Wednesday, November 20, 2019

The Oddly Forgettable Existence of Golden Earring!

It's January. You're trying to sleep in the back of a van after a sweaty, riotous gig, but are awakened by the sound of the driver slapping themselves in the face and rolling down their window every five minutes, which immediately drops the cabin temperature by ten degrees.

Then comes the blur of radio stations as the driver searches for something, ANYTHING to help keep them conscious and on the right side of the yellow line.  Just as you're about to ask if they need any help slapping themselves in the face, you hear that monolithic bass line rising above the surface like a loch ness monster.

Is it?...Can it be?

YES, praise Jeebus!

It's "Radar Love".

For the next six minutes and twenty-six seconds, you can feel the van weaving to and fro, but only because the driver is also playing air guitar to a song that has probably saved more lives out on the highways and bi-ways of this great country than an entire team of EMT's.

As you drift between varying degrees of half consciousness, you ponder the question that has long plagued the greatest minds of the universe:

"Why weren't Golden Earring more popular in the States?"

Consider for a moment how much different your own musical career might have been had "Radar Love" been YOUR first U.S. single yet the band has done little to nothing in recent years to capitalize on the song's continuing popularity in the U.S. market.

Can you say "nostalgia bucks?"

If not for the band being Dutch and, therefore, not speaking English, one suspects Golden Earring would have made more of an effort, but if the prospect of screaming fans and suitcases full of cash isn't motivation to learn a language, I dunno what is.

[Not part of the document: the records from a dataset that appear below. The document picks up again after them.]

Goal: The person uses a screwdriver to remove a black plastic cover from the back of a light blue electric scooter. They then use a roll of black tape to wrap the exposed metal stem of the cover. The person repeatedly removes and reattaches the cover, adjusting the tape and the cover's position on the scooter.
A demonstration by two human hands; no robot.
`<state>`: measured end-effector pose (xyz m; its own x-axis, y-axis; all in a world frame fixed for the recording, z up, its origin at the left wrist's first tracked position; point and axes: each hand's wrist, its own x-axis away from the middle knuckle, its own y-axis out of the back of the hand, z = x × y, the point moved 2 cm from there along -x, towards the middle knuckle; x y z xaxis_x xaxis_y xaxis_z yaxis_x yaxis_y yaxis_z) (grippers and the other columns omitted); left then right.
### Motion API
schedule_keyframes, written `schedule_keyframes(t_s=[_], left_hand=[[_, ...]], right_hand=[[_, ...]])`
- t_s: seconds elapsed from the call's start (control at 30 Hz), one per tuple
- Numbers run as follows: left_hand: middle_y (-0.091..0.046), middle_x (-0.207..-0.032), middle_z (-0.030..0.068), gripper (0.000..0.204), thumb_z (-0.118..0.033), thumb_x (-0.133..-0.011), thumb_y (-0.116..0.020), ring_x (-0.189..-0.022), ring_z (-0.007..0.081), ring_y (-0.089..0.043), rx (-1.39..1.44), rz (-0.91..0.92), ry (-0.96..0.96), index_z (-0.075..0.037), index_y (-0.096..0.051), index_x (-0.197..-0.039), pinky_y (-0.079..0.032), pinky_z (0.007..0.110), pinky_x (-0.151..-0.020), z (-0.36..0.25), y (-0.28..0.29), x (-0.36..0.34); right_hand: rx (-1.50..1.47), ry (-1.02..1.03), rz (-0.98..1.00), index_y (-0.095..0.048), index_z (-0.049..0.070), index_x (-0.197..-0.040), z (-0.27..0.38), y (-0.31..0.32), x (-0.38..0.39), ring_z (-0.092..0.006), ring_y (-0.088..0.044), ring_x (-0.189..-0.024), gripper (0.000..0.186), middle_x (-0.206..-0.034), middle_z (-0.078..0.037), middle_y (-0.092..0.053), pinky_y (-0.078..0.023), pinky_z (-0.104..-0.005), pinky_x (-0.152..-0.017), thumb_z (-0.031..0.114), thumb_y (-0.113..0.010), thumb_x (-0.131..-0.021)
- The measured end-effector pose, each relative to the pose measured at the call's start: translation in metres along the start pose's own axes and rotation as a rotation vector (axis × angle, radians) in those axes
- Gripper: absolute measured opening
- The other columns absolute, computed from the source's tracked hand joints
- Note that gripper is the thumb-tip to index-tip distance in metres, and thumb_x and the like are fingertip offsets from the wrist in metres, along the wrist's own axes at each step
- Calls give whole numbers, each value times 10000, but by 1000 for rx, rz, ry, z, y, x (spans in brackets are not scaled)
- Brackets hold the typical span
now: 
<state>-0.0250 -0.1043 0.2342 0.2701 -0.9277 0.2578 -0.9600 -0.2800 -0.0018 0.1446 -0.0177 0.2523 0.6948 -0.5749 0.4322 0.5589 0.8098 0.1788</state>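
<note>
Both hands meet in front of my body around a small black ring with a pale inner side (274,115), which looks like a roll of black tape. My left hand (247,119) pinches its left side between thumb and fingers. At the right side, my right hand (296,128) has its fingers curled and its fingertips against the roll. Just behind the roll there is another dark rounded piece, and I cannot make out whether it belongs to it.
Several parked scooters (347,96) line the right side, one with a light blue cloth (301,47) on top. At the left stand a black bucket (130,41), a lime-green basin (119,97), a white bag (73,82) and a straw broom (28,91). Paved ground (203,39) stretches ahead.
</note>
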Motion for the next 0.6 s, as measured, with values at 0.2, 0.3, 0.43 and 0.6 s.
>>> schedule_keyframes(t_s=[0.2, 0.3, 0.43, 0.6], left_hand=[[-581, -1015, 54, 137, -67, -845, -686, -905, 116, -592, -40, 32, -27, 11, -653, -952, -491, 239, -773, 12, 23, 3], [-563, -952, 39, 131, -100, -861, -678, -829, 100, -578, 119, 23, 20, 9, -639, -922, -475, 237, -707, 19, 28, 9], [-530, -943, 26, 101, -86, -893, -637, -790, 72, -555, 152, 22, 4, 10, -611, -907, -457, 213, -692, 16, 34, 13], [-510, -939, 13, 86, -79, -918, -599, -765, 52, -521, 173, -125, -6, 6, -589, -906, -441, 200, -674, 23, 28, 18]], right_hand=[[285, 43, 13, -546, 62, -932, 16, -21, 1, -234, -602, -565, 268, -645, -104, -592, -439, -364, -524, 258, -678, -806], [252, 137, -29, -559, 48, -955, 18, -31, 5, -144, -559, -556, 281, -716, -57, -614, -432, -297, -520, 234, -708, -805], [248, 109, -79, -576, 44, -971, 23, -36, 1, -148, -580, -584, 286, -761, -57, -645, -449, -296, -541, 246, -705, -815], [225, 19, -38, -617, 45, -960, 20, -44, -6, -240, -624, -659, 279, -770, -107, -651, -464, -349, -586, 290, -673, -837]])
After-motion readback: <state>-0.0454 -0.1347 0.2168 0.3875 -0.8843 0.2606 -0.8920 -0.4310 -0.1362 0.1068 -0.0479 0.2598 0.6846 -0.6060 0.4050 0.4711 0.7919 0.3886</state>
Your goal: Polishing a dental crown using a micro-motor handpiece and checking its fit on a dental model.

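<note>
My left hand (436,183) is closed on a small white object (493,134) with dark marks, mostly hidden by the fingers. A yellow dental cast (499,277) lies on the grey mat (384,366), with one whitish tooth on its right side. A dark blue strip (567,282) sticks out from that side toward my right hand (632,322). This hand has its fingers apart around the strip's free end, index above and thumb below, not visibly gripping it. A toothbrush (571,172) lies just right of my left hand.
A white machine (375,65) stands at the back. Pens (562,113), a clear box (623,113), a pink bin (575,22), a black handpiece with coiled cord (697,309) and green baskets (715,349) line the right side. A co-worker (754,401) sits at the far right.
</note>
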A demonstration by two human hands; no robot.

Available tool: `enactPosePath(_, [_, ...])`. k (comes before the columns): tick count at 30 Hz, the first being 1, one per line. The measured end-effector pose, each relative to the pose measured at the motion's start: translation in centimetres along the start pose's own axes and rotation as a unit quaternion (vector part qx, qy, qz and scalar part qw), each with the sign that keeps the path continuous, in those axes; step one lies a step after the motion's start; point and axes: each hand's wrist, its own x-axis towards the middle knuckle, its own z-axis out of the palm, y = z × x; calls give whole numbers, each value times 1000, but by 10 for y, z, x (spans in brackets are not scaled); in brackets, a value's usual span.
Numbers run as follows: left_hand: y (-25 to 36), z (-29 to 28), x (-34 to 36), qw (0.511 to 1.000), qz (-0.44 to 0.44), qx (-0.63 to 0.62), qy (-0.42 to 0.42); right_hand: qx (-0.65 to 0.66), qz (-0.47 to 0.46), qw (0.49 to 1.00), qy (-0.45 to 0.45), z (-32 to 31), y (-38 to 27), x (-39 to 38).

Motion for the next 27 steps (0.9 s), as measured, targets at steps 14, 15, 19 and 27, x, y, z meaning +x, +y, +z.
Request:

Listening to the rest of their 1973 album Moontan (their ninth studio effort, but first to see release in the States), one is left scratching their head as to why "Candy's Going Bad" wasn't also a massive U.S. radio smash.

The only obvious strike against any of the album's FIVE songs is that the tunes themselves are just too damn long. Even back in the glory days of rock, commercial radio stations were resistant to playing longer songs, yet "Radar Love" almost seems not quite long enough, especially at 4AM when the only other option is to slap yourself silly for the next three hours.

The band could and should have ruled the U.S. with an iron fist, packing arenas with their Bic lighter-worthy anthems and giving the likes of Wings and Peter Frampton a run for their money.

Instead, "Radar Love" became an indelible part of '70s American pop culture while the band itself was reduced to the answer to a trivia question.

How could this have happened?

Oh, right! They were signed to MCA Records.

This makes their dramatic escape from One Hit Wonderdom all the more impressive than the initial fact that, almost ten years after the success of "Radar Love", the band reappears out of nowhere with "Twilight Zone" and, voila, they reclaim their crowns as rightful kings of '70s album-rock radio.

What was different this time around, however, was the fact that the band was now with Polygram in the U.S. and that a substantial amount of airplay came via the new kid in town, MTV.

As a result, "Twilight Zone" hit #10 on the Pop charts, making it a bigger hit than "Radar Love" but, alas, there were no further U.S. hits from the album Cut.

The band played it smart by sticking to the exact same formula for their next two albums N.E.W.S. (1984) and The Hole (1986).

Unfortunately, of the three worst major labels in the U.S. during the '70s and '80s, the band had been signed to two of them, thus ensuring that whatever success they attained was short-lived.

Things worked out just fine for the band otherwise, as they remain ginormous in their homeland of The Netherlands, where the same line-up that first formed in 1970 continues to play to sold out audiences and has just released a new single called "Say When" to commemorate their 50th anniversary.


  1. My introduction to Golden Earring was their 1969 album (on Atlantic, no shoddy label at the time), EIGHT MILES HIGH, featuring a 15+ minute version of ... well ... EIGHT MILES HIGH, which got some airplay on NYC FM stations. At a college radio station in 1972, I discovered that another of the band's albums had been released in the U.S. between EIGHT MILES HIGH and MOONTAN (which overall was not a bad album), called GOLDEN EARRING, on a small label, and which I recall only because it had a song on it called THE LONER, which until I heard it thought it might be a Neil Young cover. I also find it hard to believe that none of the Golden Earring members spoke English. I have a number of post-WWII-born Dutch relatives, and three-fourths speak English, and they tell me that their children all speak English. Some better than others, of course. Still, Radar Love is that unique song, like Born To Be Wild, that through commercial usage in film, commercials, and TV, conveys a time and place to ideas represented visually.